- **Requirement**:
Every line of the data below must be output exactly, with images left out.

- - - -

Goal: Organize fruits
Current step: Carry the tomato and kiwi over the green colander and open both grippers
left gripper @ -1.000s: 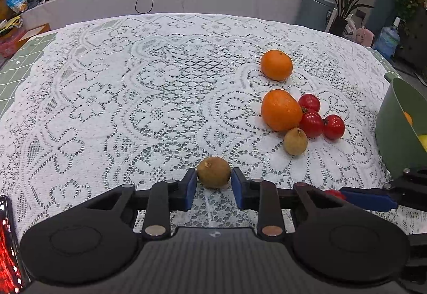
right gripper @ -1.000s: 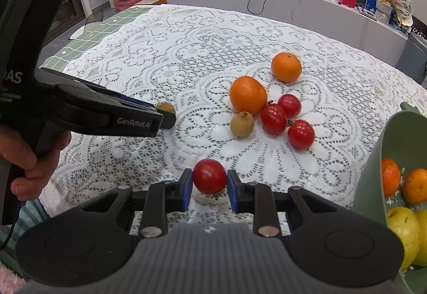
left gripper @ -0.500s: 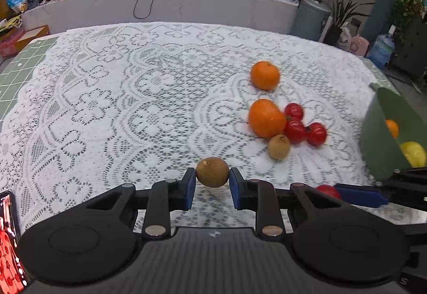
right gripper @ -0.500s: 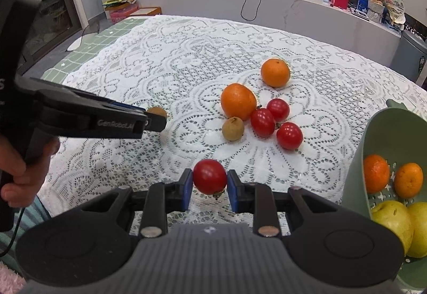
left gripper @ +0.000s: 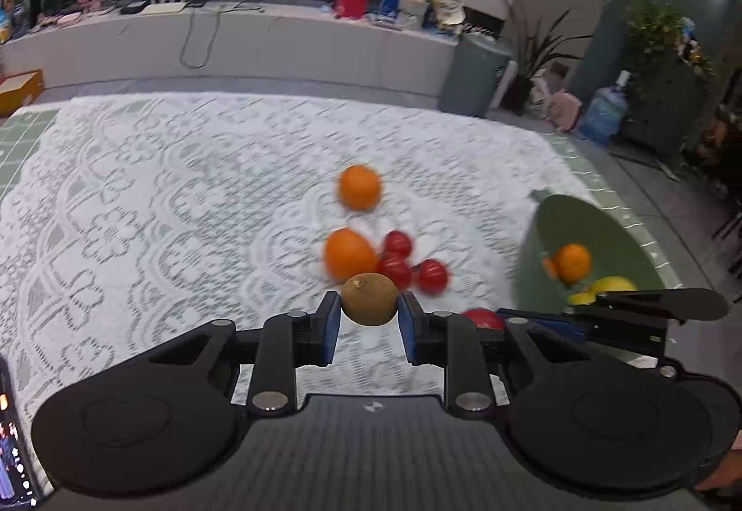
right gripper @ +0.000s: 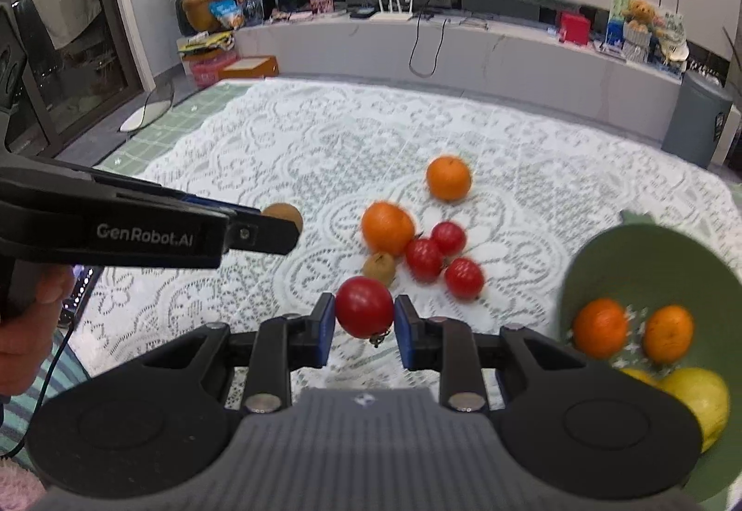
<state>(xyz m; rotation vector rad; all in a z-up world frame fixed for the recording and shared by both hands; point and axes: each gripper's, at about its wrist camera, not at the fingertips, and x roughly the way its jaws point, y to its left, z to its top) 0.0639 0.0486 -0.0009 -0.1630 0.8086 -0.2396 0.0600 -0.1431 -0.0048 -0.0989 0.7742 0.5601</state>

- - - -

- **Task response**:
Goal: Organize fruits
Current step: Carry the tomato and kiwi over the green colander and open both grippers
left gripper @ -1.000s: 
right gripper @ -1.000s: 
left gripper @ -0.500s: 
right gripper @ -0.500s: 
left gripper @ +0.000s: 
right gripper @ +0.000s: 
<state>(xyz m; rotation vector rad; all in a z-up world frame fixed for the recording and shared by both hands; point and axes: each gripper's, at about its wrist camera, not at the fingertips, and x roughly the way its jaws point, y to its left, z to its top) 0.0639 0.0486 -0.0009 -0.1630 0.8086 -0.2396 0.0600 -0.1431 -0.0048 -0.0989 0.7742 0.5601</state>

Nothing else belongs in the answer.